Below are the records; locate each line with the word "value" and copy it.

::::::::::

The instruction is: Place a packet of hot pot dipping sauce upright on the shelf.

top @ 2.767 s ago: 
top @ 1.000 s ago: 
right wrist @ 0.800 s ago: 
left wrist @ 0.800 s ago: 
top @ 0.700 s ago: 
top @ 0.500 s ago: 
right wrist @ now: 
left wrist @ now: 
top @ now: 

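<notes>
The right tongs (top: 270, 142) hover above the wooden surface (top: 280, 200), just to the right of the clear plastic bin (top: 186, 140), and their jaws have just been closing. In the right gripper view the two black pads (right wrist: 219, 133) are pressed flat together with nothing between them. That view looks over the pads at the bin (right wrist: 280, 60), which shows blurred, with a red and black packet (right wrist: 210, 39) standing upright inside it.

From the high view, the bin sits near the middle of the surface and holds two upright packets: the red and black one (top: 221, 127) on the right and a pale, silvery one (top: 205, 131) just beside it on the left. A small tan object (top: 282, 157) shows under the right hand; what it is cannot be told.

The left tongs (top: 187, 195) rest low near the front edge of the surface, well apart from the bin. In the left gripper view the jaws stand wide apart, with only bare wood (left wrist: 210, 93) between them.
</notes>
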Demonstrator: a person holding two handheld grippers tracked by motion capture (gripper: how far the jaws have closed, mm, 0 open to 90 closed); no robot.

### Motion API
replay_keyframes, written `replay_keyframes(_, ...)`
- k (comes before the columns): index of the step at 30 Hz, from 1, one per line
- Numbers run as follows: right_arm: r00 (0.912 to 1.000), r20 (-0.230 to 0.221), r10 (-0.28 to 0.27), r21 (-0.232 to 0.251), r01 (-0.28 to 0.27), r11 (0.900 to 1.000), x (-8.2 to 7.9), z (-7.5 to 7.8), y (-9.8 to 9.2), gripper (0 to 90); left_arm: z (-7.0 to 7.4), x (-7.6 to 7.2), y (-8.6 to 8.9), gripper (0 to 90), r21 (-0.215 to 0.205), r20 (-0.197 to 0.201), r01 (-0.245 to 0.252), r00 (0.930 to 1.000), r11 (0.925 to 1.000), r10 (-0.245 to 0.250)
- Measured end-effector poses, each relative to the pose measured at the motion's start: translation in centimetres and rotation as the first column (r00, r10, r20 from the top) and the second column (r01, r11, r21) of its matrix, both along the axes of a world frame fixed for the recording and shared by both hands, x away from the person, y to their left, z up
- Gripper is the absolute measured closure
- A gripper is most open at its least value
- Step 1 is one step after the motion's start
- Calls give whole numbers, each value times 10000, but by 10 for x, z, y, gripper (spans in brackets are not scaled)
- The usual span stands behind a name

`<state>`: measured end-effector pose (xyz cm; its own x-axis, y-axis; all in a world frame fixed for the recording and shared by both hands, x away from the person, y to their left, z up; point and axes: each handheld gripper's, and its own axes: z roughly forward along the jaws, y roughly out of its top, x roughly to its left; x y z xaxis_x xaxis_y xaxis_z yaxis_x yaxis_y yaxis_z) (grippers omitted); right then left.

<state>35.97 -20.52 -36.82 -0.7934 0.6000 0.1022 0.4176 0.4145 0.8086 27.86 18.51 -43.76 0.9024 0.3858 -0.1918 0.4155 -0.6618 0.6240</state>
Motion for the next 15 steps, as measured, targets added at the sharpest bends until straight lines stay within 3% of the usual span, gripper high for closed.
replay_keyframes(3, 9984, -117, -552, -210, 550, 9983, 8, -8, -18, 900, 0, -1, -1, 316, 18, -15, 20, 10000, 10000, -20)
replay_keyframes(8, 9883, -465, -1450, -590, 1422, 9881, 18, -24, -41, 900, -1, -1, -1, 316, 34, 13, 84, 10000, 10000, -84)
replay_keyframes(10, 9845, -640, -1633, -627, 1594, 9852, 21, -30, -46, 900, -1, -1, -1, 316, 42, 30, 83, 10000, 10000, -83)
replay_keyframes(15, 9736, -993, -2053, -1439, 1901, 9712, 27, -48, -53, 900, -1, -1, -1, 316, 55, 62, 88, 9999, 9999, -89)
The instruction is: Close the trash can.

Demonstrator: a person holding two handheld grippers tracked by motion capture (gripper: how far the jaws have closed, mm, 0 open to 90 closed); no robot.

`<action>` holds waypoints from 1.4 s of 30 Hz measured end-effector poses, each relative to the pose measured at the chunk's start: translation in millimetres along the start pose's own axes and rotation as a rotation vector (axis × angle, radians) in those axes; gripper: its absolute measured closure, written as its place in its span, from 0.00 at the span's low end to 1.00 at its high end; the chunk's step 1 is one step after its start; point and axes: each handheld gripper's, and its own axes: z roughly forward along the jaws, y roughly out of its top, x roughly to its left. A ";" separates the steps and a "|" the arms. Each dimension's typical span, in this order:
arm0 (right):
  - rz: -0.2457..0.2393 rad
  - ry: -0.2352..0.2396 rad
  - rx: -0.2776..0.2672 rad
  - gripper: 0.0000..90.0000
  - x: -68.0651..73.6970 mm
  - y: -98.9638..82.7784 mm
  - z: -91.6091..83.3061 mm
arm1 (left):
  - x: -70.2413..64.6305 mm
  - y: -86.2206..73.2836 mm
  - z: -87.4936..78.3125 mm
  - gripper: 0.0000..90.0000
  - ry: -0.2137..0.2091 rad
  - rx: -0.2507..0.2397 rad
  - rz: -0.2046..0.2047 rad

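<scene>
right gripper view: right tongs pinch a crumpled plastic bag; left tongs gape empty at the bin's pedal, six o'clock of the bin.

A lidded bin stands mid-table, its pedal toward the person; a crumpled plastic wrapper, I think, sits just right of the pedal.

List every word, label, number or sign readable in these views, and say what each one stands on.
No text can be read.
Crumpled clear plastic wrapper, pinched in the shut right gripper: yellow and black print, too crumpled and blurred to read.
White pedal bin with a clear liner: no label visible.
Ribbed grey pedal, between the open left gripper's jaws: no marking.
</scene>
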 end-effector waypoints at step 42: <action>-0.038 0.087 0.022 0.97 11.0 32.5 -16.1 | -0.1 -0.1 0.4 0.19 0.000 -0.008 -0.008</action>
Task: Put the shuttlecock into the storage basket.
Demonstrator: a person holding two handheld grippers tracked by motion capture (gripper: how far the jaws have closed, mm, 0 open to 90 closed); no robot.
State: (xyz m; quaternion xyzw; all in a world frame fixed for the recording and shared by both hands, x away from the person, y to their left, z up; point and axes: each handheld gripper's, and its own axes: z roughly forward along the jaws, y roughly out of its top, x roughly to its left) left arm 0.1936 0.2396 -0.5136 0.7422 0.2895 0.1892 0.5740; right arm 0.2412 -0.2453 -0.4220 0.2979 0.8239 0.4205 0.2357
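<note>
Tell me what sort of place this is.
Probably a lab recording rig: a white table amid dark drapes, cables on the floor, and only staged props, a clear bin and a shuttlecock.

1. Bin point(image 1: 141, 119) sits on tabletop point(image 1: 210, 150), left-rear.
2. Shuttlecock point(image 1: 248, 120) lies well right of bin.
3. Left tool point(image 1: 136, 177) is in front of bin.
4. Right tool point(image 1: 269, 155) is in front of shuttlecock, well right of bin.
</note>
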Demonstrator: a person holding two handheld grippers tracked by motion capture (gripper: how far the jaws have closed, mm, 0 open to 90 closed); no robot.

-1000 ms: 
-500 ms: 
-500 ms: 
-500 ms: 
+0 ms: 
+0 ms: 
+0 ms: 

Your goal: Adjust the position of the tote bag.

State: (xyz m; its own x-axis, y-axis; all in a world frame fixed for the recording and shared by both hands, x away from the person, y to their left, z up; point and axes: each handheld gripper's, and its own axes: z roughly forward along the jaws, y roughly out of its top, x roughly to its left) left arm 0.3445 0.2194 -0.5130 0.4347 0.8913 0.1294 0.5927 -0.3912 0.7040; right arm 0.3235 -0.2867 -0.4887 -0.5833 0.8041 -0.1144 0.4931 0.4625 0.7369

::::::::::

__ANSWER TO THIS PROBLEM__:
- A gripper is most open at its least value
- Calls give whole numbers, each value times 10000, but by 10 for x, z, y, gripper (spans in brackets are not scaled)

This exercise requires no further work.